Tech Mind Factory Identity Web API
This API, written in ASP .NET Core .NET 5, was created to provide an easy way to create user accounts in the Azure AD B2C using Microsoft Graph API (programmatically) and to provide a migration mechanism. There are some scenarios in the real world where we want to migrate user account from one identity system to another. This API presents how to do it using Azure AD B2C and Microsoft Graph API.
Tech Mind Factory Identity Monitoring
In the Tech Mind Factory corporation, there is a requirement to monitor Azure AD B2C tenants and collect sign-in and auditing logs. Azure Monitor is used to route Azure Active Directory B2C (Azure AD B2C) sign-in and auditing logs to Log Analytics workspace to analyze data, create dashboards, and alert on specific events.
Key Vault and Azure Application Insights
Each solution requires good monitoring, this is why the Azure Application Insights service is used to monitor APIs performance and issues. Key Vault is a must-have if we want to store configuration securely in the cloud.
Source code?
There will be also a dedicated repository on my GitHub shared with the next articles where you will find code samples used in this solution.
Below I present the articles which will be included in the series:
1. Secure solution with Azure Active Directory and Azure Active Directory B2C
In this article, we are going to focus on two main identity services available in the Azure cloud: Azure AD and Azure AD B2C. First, we will talk about the differences between these two services and when to use each one. We will talk about app registration in these services, scopes, and integration with libraries: Microsoft Identity Web and Microsoft Authentication Library.
2. User roles in an application using Azure AD App Roles
In this article, we will discuss authorization concepts and Azure Active Directory App Roles. We will discover how to handle authorization in web applications and how to validate user roles included in the JWT tokens.

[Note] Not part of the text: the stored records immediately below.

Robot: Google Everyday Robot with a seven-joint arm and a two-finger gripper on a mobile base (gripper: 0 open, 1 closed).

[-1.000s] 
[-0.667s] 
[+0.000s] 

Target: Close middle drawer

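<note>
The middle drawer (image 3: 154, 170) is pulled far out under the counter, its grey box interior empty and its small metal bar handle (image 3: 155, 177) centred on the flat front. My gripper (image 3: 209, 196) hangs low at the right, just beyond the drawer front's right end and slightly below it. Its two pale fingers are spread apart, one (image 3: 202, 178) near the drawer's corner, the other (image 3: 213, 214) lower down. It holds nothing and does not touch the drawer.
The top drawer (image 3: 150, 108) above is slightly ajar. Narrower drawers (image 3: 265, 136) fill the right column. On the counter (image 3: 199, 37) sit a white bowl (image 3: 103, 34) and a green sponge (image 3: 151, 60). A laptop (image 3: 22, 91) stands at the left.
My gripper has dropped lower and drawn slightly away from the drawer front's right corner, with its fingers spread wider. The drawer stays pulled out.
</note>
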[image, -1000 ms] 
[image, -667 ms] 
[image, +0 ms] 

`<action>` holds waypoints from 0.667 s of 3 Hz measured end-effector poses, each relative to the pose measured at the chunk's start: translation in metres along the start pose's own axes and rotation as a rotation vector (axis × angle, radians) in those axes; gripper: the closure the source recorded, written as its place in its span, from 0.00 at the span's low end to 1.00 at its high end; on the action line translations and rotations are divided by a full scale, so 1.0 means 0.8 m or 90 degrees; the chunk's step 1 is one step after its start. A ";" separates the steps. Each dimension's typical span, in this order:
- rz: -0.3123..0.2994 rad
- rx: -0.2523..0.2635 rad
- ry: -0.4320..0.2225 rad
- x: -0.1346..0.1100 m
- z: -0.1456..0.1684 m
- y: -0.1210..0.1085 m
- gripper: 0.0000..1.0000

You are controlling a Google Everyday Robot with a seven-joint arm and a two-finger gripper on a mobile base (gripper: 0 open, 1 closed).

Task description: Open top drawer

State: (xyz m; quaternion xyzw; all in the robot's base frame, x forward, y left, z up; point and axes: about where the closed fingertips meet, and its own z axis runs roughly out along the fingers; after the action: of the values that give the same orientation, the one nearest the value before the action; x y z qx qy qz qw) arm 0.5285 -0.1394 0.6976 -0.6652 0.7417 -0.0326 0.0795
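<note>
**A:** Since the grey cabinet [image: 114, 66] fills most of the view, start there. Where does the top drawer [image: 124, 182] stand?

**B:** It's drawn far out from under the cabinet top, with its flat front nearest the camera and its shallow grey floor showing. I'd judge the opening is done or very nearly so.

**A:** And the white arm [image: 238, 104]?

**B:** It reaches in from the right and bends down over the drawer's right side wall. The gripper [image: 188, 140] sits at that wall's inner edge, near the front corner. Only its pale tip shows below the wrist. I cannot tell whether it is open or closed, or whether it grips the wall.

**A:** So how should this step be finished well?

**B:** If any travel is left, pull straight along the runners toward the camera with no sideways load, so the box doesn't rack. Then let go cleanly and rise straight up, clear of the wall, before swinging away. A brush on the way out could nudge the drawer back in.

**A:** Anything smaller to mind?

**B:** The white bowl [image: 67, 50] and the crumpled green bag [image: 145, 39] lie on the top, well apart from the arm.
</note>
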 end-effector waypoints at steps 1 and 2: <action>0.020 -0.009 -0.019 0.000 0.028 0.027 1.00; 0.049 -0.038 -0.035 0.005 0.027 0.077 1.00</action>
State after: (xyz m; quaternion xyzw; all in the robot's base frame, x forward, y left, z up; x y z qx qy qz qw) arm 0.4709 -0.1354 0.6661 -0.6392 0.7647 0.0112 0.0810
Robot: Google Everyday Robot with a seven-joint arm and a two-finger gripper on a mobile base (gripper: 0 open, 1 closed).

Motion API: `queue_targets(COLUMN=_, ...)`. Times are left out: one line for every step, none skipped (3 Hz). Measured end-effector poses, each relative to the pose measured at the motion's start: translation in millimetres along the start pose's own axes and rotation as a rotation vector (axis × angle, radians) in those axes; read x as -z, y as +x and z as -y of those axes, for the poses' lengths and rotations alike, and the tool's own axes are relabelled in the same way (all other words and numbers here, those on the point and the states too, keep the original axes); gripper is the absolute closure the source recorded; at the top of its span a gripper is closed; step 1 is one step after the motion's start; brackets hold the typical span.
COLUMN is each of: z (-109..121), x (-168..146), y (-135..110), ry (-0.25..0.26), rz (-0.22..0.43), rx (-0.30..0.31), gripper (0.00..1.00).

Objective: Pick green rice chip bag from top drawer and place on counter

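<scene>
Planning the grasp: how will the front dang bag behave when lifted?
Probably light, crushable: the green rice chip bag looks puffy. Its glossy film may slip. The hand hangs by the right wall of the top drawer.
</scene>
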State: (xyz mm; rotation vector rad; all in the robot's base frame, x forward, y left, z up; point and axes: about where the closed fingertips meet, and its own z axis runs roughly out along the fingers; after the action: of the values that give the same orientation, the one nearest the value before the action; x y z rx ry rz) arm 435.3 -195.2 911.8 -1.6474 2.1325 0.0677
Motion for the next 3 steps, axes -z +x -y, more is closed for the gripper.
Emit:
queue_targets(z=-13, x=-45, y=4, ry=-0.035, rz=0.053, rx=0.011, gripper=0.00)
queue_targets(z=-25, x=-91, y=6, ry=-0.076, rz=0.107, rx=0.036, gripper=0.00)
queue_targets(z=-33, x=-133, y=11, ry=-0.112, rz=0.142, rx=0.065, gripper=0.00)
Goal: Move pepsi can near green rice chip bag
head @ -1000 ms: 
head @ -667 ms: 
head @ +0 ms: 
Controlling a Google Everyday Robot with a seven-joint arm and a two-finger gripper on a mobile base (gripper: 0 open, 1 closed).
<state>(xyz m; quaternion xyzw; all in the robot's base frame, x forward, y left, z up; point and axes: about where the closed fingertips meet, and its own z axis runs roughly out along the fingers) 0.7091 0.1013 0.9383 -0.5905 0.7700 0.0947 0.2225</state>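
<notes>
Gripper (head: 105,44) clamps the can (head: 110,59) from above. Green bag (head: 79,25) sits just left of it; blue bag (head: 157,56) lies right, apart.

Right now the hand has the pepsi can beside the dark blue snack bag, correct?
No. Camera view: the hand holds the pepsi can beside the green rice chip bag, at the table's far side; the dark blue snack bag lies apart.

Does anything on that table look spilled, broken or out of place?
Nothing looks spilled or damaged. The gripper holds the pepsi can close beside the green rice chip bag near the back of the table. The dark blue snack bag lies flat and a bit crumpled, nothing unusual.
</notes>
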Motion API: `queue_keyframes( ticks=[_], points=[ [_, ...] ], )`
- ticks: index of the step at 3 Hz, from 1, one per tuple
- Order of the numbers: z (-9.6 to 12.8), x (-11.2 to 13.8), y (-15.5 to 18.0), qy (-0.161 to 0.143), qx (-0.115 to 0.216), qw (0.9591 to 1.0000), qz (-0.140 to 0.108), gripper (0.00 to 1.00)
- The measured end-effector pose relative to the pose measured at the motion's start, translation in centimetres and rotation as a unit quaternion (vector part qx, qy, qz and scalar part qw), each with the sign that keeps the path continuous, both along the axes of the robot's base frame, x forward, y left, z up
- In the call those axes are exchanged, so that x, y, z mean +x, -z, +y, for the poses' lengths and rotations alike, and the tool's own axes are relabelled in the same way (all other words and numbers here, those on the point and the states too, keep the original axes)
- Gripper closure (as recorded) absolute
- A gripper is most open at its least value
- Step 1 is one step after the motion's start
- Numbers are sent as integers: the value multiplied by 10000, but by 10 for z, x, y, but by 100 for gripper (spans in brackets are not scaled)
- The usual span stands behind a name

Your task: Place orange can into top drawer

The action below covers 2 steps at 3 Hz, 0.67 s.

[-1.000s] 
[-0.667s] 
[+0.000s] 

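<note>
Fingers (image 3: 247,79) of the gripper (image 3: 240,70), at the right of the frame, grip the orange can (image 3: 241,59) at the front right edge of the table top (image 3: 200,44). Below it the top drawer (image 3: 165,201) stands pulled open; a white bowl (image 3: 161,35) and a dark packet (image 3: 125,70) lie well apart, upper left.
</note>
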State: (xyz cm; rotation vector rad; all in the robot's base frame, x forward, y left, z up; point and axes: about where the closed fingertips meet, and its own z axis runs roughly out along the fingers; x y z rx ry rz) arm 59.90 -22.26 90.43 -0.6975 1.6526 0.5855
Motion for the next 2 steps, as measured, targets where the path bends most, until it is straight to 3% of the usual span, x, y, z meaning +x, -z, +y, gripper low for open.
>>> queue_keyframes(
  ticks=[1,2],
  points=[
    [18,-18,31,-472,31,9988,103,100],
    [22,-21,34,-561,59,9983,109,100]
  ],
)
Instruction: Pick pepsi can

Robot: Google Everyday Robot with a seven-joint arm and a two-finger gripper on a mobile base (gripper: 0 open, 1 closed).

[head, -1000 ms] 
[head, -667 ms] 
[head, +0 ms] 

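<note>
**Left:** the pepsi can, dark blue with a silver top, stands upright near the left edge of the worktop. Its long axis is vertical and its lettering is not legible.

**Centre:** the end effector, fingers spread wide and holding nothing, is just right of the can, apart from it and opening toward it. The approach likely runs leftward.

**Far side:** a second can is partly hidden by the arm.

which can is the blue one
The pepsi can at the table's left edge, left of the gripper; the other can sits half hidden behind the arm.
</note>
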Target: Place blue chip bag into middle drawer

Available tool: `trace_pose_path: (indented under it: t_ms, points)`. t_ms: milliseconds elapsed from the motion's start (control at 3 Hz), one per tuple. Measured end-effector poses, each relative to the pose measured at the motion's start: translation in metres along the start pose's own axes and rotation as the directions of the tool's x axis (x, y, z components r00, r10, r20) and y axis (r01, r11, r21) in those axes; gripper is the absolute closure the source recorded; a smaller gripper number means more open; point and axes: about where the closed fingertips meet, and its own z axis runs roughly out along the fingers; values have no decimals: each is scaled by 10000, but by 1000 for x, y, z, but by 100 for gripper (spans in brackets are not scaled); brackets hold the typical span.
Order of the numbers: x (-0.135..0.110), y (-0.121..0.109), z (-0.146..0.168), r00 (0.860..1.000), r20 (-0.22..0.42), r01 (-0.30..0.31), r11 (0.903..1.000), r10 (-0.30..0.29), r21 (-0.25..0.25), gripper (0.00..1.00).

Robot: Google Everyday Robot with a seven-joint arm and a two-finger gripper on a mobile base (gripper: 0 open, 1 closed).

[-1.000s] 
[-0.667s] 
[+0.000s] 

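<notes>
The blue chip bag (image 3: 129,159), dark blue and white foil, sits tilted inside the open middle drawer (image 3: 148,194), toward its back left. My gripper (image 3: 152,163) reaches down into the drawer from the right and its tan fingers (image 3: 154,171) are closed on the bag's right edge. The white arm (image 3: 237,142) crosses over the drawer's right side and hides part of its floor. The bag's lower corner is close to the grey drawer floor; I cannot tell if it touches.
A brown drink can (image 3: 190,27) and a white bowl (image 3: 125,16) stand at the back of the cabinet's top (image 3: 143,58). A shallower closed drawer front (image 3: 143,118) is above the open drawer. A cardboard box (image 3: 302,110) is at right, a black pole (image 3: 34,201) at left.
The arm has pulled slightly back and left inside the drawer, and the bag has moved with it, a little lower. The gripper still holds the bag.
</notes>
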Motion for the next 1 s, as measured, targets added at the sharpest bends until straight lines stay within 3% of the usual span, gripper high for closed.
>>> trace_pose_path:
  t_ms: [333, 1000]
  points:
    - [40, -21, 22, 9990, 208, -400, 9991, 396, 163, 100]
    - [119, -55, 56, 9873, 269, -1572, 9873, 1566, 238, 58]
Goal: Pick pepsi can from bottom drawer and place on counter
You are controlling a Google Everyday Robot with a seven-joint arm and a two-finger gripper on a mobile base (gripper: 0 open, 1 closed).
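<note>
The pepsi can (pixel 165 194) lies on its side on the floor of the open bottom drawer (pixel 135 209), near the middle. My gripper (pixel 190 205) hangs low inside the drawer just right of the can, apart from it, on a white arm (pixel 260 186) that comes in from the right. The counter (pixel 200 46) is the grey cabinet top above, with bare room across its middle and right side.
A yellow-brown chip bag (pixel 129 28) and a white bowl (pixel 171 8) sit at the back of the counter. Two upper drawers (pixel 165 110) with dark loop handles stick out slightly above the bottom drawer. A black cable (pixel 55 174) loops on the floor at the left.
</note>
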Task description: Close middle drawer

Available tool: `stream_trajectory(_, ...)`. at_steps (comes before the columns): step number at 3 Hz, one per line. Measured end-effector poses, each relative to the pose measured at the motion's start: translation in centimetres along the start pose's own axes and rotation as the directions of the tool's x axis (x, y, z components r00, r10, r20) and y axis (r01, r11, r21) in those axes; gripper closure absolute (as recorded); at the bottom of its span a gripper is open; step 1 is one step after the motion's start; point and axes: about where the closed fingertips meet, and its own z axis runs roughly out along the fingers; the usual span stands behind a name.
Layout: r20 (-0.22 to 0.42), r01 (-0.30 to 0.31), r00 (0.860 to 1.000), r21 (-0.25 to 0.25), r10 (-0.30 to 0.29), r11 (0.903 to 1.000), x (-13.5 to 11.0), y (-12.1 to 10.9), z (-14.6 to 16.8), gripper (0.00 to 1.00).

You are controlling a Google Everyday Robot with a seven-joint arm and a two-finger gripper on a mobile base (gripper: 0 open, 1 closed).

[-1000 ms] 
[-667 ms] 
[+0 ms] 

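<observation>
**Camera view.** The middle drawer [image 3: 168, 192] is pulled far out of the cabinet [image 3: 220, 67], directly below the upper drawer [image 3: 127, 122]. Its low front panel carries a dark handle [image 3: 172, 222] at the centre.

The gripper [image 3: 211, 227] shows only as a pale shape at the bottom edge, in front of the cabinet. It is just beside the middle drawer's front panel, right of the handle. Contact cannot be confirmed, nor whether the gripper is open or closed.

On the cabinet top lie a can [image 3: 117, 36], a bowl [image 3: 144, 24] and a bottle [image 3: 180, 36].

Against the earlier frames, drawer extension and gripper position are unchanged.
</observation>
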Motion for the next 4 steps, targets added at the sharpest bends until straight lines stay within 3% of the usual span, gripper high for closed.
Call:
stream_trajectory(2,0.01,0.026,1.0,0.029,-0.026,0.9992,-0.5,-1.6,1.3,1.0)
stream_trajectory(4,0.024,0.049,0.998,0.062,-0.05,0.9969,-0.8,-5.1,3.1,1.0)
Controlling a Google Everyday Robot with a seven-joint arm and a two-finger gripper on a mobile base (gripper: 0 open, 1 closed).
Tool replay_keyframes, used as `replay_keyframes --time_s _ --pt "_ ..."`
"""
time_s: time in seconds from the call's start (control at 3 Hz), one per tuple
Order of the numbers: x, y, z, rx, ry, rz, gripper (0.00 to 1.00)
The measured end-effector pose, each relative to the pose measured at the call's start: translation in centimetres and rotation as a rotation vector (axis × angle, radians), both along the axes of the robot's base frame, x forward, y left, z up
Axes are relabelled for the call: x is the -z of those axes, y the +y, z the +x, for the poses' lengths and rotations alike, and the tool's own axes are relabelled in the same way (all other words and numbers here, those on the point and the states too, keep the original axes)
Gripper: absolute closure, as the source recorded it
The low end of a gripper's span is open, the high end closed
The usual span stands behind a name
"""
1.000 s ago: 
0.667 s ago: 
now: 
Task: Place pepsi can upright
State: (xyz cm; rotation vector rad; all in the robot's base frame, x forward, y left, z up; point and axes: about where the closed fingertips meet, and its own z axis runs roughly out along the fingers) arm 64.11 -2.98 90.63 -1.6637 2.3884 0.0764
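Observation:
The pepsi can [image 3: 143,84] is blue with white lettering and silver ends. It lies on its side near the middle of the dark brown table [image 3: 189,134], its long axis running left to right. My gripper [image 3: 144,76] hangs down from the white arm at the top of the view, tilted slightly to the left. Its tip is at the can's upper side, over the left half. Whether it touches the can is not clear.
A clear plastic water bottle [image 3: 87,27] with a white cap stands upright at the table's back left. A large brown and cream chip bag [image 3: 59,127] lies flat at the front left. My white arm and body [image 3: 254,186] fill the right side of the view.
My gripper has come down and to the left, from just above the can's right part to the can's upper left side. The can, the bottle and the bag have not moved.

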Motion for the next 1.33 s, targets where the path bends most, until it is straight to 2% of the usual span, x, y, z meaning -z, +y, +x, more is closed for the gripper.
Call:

3. Tailored user experience with Azure AD B2C custom policies and branded pages
In this article, we are going to talk about using Azure Active Directory B2C service to provide a tailored authentication experience for end-users (customers). We will talk about the Identity Experience Framework and custom policies. We will see how to apply custom branding (using HTML and CSS files) for login, and registration pages.
4. Custom email verification with SendGrid and Azure AD B2C
In this article, we will talk about integration between email delivery service called SendGrid and Azure Active Directory B2C service. We will discover how to send branded confirmation emails with OTP code when the user provides an email during the registration process.
5. User migration to Azure AD B2C using Microsoft Graph API
In this article, we will talk about user migration to Azure Active Directory B2C using Microsoft Graph API. We will talk about migration strategies and see how to create user accounts programmatically.
6. DevOps practices for Azure AD B2C custom policies and custom branding
In this article, we are going to focus on the DevOps practices for custom policies and branding files for Azure Active Directory B2C. We will see how to use Azure DevOps to automate the release process.
7. Azure Monitor integration with Azure AD B2C for sign-in and audit logs
In the last article, we are going to focus on the audit logs. We will see how to use Azure Monitor to route Azure Active Directory B2C (Azure AD B2C) sign-in and auditing logs to Log Analytics workspace to analyze data, create dashboards, and alert on specific events.
Summary
In this article, I introduced the Lost in Azure cloud identity series. I hope it will help you start integrating your application solutions with Azure cloud identity services like Azure Active Directory and Azure Active Directory B2C.